Green didn’t react. “First, we verify the hospital claim.”
She had me search the hospital number manually, not from contacts. “Call County General’s main line.”
I did. My fingertip hovered before pressing call like the phone might bite.
A receptionist answered. I tried to keep my voice steady.
“Hi, I’m trying to locate a patient. Mark Wilson.”
Pause. Keyboard clicks.
“I’m sorry, ma’am,” she said gently. “We don’t have anyone by that name in our emergency department.”
Relief hit first—then rage.
Green nodded once. “Now the money.

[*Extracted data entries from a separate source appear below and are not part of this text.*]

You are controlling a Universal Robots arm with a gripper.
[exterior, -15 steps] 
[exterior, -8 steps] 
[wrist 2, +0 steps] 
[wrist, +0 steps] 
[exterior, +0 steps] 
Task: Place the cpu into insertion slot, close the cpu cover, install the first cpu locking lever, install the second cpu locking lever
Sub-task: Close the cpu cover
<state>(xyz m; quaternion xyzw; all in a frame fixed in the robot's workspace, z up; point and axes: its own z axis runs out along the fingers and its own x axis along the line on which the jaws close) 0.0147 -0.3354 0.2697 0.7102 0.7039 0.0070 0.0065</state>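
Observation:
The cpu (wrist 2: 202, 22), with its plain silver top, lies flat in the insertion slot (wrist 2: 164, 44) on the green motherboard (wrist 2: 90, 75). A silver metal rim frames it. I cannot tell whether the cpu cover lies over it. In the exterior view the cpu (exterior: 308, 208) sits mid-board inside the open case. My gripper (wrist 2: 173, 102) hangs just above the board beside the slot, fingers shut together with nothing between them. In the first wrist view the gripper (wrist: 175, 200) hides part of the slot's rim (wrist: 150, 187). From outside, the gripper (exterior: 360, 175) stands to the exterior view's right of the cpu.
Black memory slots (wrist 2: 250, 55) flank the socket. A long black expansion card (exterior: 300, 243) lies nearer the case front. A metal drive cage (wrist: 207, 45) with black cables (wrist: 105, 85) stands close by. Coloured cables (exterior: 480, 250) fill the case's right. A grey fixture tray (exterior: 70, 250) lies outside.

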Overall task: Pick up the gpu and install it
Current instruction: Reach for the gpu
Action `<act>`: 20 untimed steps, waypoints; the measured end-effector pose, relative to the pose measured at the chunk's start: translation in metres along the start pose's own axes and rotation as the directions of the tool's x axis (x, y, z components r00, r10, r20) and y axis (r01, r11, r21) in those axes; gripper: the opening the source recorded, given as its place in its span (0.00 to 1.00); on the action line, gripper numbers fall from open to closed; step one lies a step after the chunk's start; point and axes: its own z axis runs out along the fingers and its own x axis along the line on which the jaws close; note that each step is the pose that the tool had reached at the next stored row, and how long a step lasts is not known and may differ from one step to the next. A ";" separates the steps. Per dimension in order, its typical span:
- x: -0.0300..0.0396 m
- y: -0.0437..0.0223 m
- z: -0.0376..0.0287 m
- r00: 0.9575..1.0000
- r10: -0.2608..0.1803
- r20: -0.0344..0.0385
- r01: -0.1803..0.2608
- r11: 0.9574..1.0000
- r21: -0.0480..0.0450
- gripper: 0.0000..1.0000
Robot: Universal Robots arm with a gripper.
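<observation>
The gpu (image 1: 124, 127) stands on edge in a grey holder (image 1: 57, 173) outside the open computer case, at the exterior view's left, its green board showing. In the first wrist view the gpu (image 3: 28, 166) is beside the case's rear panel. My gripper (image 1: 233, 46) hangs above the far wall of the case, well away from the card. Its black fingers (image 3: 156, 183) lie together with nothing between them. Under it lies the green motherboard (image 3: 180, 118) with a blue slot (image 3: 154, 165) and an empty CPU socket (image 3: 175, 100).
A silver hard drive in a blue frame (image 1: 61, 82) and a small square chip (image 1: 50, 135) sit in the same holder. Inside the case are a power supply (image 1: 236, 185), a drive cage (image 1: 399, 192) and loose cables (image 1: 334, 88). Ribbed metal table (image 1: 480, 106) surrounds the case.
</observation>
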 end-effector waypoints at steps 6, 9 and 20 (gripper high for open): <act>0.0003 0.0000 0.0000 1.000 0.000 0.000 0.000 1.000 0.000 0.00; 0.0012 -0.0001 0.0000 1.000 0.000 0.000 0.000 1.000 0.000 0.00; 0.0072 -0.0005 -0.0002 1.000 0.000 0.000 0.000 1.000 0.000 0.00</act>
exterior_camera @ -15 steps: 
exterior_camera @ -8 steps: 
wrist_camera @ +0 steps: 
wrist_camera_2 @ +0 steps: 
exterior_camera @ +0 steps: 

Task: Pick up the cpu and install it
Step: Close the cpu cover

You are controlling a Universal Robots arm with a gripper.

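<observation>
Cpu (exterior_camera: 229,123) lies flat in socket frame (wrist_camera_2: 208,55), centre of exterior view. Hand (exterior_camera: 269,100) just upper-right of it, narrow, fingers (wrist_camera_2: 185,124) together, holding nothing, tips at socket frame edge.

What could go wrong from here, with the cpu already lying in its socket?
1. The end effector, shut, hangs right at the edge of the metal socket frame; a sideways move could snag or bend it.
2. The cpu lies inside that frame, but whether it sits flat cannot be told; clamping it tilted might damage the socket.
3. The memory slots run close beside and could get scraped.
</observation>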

This account info isn’t random. Someone either knows you, or knows enough about your family to sound convincing.”
She offered a plan.
“We run a controlled response. You reply to the text like you’re cooperating. You do not send money. You do not click anything. You only ask questions and let them expose themselves.”
My stomach flipped. “You want me to play along?”
“With us watching,” she said. “It’s safer than you doing it alone later.”
I nodded, because something in me had shifted from fear to focus.
Green dictated. I typed:
I can wire it. What hospital? What room? Who’s the doctor?
We waited.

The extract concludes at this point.